Data records:
┌──
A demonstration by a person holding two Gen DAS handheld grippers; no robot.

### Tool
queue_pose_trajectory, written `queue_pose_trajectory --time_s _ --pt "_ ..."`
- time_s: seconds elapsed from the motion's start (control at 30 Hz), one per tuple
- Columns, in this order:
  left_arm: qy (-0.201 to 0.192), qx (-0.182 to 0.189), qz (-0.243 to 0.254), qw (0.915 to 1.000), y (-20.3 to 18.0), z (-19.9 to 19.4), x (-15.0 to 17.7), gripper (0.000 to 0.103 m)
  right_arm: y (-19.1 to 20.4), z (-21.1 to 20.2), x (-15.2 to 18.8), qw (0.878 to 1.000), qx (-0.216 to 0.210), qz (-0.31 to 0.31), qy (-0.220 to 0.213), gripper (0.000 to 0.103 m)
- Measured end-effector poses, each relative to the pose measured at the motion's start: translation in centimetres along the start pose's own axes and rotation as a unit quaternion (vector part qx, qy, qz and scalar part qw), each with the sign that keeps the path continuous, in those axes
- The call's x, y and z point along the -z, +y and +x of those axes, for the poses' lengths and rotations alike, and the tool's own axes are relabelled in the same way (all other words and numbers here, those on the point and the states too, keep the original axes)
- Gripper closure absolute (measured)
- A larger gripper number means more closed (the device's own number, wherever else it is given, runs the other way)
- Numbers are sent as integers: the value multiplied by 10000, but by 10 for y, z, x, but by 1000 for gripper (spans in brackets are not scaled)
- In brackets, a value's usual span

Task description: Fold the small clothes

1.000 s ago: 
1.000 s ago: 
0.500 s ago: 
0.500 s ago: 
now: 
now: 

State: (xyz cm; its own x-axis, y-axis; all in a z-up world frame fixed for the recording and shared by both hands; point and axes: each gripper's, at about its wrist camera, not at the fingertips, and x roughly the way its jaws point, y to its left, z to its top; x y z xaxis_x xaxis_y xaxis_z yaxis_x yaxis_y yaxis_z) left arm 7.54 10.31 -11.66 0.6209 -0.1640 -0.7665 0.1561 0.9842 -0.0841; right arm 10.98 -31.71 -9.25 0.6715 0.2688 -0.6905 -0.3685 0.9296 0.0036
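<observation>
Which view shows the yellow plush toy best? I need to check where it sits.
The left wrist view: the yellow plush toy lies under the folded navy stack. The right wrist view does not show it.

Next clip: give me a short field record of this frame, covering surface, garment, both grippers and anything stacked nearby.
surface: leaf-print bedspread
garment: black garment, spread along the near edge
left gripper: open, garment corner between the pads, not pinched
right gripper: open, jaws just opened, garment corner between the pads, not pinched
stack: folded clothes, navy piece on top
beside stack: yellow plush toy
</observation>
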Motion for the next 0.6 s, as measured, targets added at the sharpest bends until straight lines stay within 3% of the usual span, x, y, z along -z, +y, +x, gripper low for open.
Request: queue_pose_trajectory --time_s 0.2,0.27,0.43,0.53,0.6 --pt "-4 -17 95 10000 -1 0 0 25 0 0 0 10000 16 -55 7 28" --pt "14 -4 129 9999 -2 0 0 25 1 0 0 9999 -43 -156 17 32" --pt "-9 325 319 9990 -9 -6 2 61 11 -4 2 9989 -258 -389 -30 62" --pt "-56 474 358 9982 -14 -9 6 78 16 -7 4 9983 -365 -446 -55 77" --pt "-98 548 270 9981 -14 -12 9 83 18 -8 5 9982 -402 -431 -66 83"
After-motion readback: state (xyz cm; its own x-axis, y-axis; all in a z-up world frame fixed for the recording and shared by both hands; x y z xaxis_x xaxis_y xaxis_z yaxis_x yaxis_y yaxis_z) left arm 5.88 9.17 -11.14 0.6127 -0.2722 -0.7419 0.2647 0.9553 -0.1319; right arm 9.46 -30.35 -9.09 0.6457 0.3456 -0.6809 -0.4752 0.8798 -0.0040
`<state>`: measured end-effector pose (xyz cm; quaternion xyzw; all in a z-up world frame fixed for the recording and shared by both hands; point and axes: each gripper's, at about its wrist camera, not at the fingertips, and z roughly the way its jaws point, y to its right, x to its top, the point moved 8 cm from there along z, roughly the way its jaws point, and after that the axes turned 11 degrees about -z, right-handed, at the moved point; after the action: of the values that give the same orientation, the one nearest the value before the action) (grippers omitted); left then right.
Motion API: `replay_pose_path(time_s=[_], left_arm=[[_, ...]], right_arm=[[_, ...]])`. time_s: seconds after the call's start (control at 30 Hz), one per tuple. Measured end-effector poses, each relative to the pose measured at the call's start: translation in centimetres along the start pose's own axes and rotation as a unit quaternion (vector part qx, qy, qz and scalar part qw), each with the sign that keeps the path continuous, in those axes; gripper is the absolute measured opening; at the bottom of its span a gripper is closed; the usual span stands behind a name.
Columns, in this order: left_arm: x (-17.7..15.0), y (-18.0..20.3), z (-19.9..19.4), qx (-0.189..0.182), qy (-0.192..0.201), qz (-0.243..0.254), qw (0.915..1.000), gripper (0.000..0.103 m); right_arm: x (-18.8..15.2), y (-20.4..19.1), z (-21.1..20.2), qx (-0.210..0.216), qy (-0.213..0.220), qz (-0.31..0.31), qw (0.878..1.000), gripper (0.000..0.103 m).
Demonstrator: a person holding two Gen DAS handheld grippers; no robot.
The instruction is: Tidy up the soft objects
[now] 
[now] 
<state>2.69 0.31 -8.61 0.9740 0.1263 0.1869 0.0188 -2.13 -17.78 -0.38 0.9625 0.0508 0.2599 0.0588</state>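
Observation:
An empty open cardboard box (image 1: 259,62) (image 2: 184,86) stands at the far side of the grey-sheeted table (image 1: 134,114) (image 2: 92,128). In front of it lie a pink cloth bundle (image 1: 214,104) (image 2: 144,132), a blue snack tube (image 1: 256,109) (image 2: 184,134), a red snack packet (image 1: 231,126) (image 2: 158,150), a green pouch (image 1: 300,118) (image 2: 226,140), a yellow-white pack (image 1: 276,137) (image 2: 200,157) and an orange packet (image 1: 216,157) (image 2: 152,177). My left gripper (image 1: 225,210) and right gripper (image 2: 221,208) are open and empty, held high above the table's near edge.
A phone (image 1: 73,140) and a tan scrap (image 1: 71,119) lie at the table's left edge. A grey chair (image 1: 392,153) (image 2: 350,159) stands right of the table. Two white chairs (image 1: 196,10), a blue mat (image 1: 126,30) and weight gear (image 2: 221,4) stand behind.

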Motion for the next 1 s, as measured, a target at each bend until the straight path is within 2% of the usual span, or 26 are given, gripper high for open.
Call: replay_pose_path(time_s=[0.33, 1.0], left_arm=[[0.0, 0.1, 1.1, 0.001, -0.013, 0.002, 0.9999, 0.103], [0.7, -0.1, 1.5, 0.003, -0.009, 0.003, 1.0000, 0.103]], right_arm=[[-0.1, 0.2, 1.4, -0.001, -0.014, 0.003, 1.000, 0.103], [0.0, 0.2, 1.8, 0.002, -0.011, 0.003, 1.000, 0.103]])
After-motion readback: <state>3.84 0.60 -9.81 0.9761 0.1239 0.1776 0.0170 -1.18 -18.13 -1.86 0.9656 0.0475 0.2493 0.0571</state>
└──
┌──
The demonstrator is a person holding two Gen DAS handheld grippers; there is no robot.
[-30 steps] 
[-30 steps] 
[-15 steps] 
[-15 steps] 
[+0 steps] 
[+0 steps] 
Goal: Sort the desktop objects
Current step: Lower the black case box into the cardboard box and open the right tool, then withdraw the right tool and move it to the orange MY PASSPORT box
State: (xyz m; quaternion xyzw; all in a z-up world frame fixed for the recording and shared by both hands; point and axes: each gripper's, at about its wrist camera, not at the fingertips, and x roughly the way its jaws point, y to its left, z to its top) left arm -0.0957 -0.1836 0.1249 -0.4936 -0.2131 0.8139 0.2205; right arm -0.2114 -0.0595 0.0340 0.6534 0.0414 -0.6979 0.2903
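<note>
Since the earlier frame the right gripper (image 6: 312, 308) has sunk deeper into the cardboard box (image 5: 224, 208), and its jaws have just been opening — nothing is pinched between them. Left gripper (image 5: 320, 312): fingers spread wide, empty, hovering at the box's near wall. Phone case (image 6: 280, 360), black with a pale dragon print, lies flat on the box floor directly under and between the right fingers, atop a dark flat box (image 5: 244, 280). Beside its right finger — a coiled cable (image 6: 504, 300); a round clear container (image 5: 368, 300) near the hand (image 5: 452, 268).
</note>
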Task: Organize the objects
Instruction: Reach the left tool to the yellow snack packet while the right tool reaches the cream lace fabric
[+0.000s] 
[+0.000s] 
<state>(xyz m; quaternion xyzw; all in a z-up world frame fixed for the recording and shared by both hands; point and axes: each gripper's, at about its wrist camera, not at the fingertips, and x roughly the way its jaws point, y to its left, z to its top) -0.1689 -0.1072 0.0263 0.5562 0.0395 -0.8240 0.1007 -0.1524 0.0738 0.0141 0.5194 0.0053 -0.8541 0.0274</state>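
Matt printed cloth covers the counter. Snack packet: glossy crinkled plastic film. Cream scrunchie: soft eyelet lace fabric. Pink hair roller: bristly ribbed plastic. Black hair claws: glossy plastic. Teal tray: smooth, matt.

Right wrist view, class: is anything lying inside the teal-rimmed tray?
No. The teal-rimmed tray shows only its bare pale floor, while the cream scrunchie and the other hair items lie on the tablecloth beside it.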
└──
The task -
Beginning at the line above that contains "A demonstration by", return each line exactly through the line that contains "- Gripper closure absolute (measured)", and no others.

Task response -
A demonstration by a person holding two Gen DAS handheld grippers; no robot.

### Tool
queue_pose_trajectory, written `queue_pose_trajectory --time_s _ --pt "_ ..."`
- time_s: seconds elapsed from the motion's start (control at 30 Hz), one per tuple
- Columns, in this order:
  left_arm: qy (-0.201 to 0.192), qx (-0.182 to 0.189), qz (-0.243 to 0.254), qw (0.915 to 1.000), y (-20.3 to 18.0), z (-19.9 to 19.4), x (-15.0 to 17.7), gripper (0.000 to 0.103 m)
  right_arm: y (-19.1 to 20.4), z (-21.1 to 20.2), x (-15.2 to 18.8), qw (0.878 to 1.000), qx (-0.216 to 0.210), qz (-0.31 to 0.31), qy (-0.220 to 0.213), gripper (0.000 to 0.103 m)
- Measured end-effector poses, each relative to the pose measured at the motion's start: translation in centimetres along the start pose's own axes and rotation as a unit quaternion (vector part qx, qy, qz and scalar part qw), each with the sign that keeps the path continuous, in those axes
- The call's x, y and z point along the -z, +y and +x of those axes, for the poses' lengths and rotations alike, and the tool's own axes are relabelled in the same way (all other words and numbers here, those on the point and the states too, keep the original axes)
- Gripper closure absolute (measured)

Nothing remains to add to the output.